Er lernte mich die Imitation eines Waldkauzrufes, eines Wolfes, eines Rotkehlchens und viele andere Tierrufe. Er zeigte mir außerdem einige Pflanzen, von denen ich mich ernähren könnte, wenn ich jemals in eine solche Situation kommen würde. Essbare Pflanzen, giftige Pflanzen, magische Pflanzen oder heilende Pflanzen. All diese Arten musste ich unterscheiden können. Er war ein sehr konsequenter und ernster Lehrer, der nicht aufgab, bis ich jede einzelne Pflanze unterscheiden und erkennen konnte.
„Crawl-Pflanze?“
„Heilende Pflanze?“, riet ich.
In meinen Kopf passten keine Pflanzennamen mehr. Er schien vorm Zerplatzen zu sein.
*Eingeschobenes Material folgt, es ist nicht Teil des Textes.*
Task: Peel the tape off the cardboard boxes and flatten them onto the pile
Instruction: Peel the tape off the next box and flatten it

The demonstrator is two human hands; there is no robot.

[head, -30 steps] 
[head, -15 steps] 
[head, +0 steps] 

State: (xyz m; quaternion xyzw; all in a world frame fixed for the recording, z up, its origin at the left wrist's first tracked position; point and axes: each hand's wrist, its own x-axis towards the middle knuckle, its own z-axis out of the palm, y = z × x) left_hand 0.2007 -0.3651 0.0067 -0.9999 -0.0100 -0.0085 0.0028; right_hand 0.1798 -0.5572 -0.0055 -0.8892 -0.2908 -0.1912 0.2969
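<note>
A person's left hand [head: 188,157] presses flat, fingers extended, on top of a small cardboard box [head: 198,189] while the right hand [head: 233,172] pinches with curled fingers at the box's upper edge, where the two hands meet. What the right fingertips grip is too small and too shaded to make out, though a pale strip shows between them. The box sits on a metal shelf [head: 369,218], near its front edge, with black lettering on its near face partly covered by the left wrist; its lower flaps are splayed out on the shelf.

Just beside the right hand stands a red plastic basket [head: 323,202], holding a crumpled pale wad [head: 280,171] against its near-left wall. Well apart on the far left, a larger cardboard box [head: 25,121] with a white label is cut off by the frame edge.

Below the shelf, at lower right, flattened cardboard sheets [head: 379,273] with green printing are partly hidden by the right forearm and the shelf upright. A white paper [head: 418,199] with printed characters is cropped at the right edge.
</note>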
Shaimen fing an zu lachen.
„Wenn du dich mit dieser Pflanze heilen willst, beförderst du dich direkt in den Tod“
„Giftige?“
Mein zweiter Versuch. Er verdrehte die Augen.
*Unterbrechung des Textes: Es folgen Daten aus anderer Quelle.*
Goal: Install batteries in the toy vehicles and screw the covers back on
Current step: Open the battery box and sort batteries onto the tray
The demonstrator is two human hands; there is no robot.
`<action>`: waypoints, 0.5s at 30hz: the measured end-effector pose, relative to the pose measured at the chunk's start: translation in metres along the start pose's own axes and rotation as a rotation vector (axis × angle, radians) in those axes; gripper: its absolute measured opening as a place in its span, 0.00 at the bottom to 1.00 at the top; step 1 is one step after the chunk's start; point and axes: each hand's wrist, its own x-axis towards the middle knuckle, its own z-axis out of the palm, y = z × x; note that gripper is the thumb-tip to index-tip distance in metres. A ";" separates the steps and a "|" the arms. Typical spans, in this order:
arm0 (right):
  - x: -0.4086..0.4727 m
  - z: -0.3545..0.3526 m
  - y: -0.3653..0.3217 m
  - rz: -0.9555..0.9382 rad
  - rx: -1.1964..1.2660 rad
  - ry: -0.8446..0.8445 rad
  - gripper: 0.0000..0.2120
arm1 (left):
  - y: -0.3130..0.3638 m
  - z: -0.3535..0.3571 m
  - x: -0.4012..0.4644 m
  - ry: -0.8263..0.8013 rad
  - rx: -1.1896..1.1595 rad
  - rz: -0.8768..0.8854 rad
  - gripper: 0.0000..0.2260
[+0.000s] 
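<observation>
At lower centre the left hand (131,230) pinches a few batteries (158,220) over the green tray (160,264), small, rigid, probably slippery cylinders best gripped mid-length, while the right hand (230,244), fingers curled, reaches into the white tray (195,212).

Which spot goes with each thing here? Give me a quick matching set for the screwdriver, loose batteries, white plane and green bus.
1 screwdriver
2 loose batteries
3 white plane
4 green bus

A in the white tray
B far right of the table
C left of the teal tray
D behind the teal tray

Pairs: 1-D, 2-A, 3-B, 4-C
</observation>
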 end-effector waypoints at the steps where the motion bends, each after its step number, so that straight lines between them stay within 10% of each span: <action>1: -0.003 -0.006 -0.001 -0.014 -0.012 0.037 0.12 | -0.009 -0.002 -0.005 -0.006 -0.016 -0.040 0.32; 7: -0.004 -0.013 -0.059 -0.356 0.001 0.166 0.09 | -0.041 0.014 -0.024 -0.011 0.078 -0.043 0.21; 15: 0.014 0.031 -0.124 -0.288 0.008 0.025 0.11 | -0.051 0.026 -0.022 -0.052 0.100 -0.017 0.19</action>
„Nein. Ich gebe dir noch eine Chance. Also?“
„Magische?“
Ich traute mich mit einem zugekniffen Augen zu Shaimen zu lunzten.
„Richtig. Giftig oder ungiftig?“
„Giftig“, riet ich wieder.
Er nickte.
„Woran erkennt man sie?“
„An den achtzackigen, dornigen Blättern“
„Was verursacht sie?“
Es machte Klack in meinem Kopf. Ich wusste die Antwort.
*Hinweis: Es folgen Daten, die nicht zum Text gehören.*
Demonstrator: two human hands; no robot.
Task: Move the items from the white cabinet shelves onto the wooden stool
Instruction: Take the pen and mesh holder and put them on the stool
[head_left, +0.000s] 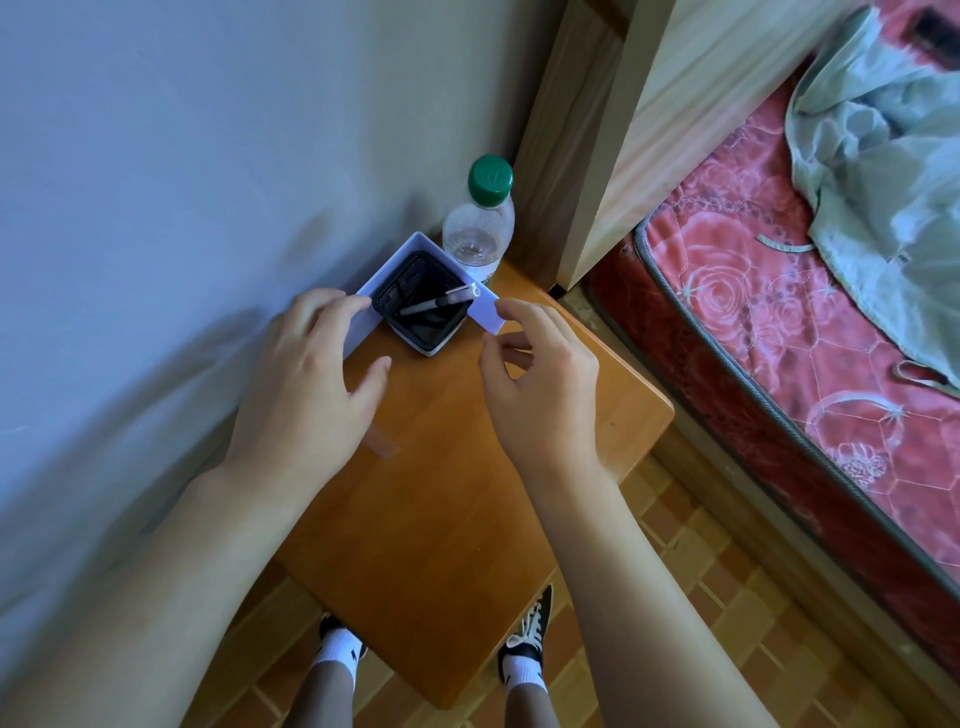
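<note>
Two hands hover over the wooden stool (447, 499): left hand (306, 384) with fingers released, touching the white tray (395, 260); right hand (540, 384) loosely curled, grasping nothing. Black mesh holder (423, 312) sits inside the tray, pen (439, 300) across it, bottle (480, 218) beside.

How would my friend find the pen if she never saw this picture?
Find the wooden stool beside the wall. At its far corner stands a black mesh holder against a white box. The pen lies slanted inside it, thin and dark with a white cap.
</note>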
„Bei Berührung der Dornen entstehen fast faustgroße große Blasen, die sich in eine ätzende Flüssigkeit verwandeln, wenn sie aufplatzen. Was wiederum durch starken Juckreiz ausgelöst wird. Diese ätzende Flüssigkeit frisst sich durch die Haut und sogar durch den Knochen hindurch und hinterlässt eine klaffende, blutige Wunde“
Shaimen hob eine Augenbraue. Mein gerade aufgebautes Selbstbewusstsein wurde zunichte gemacht. Als er meine Reaktion sah, lachte er leise auf.
„Sehr gut! Das war vollkommen richtig. Du bist entlassen für heute“
Ich atmete erleichtert auf und schenkte ihm ein aufrichtiges Lächeln.
„Danke“
Ich verließ den Raum leise und ging durch den langen Gang.
In letzter Zeit war mein Terminkalender voll ausgebucht. Nach der Aufklärungsstunde mit Shaimen stand nun Waffenkunde und Schwertkampf mit Cormarck an der Reihe.
„Hey Cormarck“, sagte ich, als ich sein riesiges, schwach beleuchtetes Zimmer betrat und mich auf seinem Bett niederließ.
„He, Gebbie“
Wieder einmal schnitzte Cormarck an etwas herum. Diesmal war es ein neuer Bogen. Ich tippte auf schwarzes Edelholz.